What is being asked:
Each line of the data below from the one holding "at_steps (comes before" to the one holding "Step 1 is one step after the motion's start", inclusive, is to be reproduced exactly; no other line belongs in the answer.

Given information:

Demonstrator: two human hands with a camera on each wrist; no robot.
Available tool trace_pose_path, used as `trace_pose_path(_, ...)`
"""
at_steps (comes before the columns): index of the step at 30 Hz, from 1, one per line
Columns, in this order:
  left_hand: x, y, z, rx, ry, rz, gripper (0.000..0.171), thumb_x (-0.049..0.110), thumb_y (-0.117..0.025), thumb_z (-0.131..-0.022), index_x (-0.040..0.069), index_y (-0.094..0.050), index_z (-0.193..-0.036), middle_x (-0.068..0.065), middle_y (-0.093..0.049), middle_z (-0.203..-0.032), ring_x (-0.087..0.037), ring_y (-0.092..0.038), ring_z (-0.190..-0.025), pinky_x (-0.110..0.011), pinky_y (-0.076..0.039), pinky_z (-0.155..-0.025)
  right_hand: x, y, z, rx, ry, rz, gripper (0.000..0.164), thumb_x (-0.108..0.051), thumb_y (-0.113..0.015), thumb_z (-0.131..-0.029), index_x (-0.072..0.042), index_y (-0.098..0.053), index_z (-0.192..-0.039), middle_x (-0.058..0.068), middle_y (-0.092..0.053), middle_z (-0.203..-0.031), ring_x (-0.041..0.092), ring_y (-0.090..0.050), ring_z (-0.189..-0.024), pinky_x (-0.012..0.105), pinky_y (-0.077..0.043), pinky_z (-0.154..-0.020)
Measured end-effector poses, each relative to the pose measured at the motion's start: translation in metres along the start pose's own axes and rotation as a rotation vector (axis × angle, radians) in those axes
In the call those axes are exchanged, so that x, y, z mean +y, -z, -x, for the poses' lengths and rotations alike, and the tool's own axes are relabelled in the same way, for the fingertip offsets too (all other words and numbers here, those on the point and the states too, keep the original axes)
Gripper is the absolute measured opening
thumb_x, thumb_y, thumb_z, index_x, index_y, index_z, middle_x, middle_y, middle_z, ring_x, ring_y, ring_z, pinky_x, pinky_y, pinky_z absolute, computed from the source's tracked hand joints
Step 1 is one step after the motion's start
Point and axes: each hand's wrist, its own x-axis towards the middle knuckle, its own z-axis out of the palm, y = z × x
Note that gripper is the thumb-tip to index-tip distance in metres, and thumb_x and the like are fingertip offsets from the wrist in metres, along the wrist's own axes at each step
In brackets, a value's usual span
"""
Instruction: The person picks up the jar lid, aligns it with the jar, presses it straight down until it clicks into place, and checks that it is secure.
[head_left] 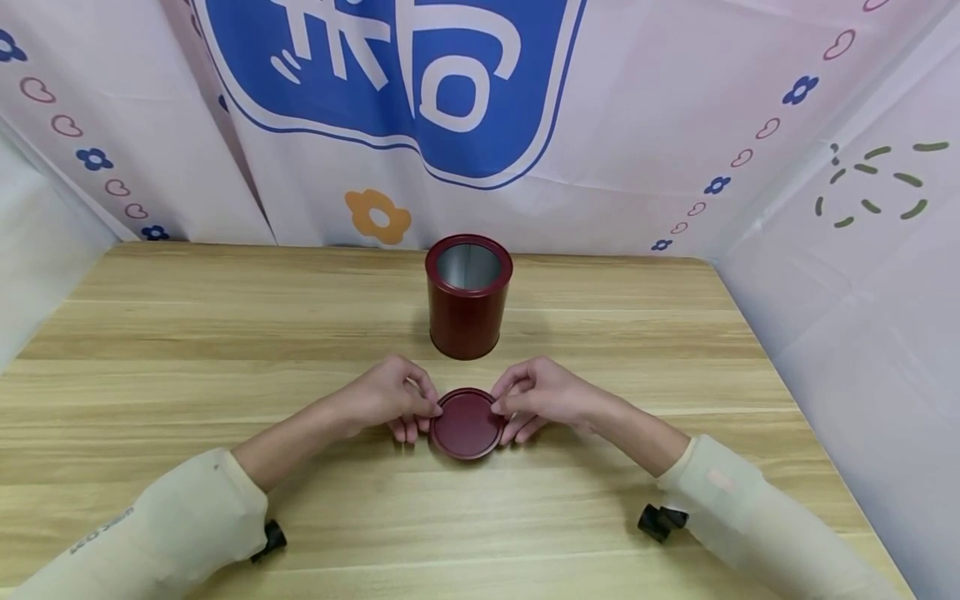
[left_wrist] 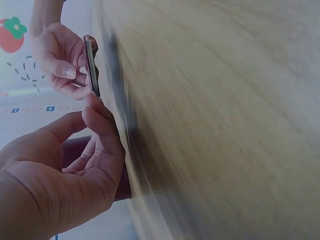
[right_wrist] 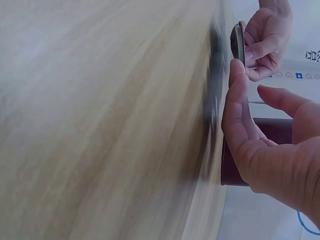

Solution for this task:
at_steps (comes before the columns): index of the step at 30 Hz, from 1, one per line
Columns, in this order:
  left_hand: x, y, z, rx, ry, rz, gripper (0.000..0.171), thumb_x (-0.049..0.110), thumb_y (-0.117..0.025), thumb_z (-0.131..-0.022), index_x (-0.040..0.069), index_y (-0.094..0.050), index_z (-0.193..-0.036), middle_x (-0.068..0.065), middle_y (-0.093..0.049), middle_z (-0.203..-0.032), ring_x (-0.087..0.037), ring_y (-0.092..0.038), ring_z (-0.190..-0.025), pinky_x (-0.110..0.011), pinky_y (-0.076..0.039), pinky_z (-0.155..-0.025)
  right_hand: x, y, z, rx, ry, rz, gripper (0.000..0.164), thumb_x (-0.108..0.051), thumb_y (-0.113..0.015), thumb_z (-0.131..-0.029), index_x (-0.072..0.042), index_y (-0.098..0.053), index_z (-0.192..-0.039), middle_x (-0.058..0.068), middle_y (-0.092..0.053), middle_z (-0.203..-0.031), ring_x (-0.041..0.092), ring_y (-0.090..0.050), ring_z (-0.189..-0.024), pinky_x (-0.012..0.105), pinky_y (-0.077..0.043), pinky_z (-0.154..-0.020)
Measured end-effector poses, each relative to the pose measured at the motion's start: translation in metres along the start pose's own axes and rotation as a rotation vector (axis × angle, radians) in those axes
In the call those axes are exchanged, so that x, y, z mean +y, -z, -x, for the poses' lengths and rotations alike, and the tool's own axes are relabelled in the same way, for the fingertip offsets too (all other words and numbers here, those on the point and the states too, keep the original axes)
Gripper is the absolute measured opening
thumb_x, thumb_y, thumb_z, index_x, index_y, index_z, middle_x, middle_y, middle_z, ring_x, ring_y, ring_z, pinky_x, pinky_y, pinky_z absolute, computed from the source's tracked hand joints
Step 1 is one step after the motion's start

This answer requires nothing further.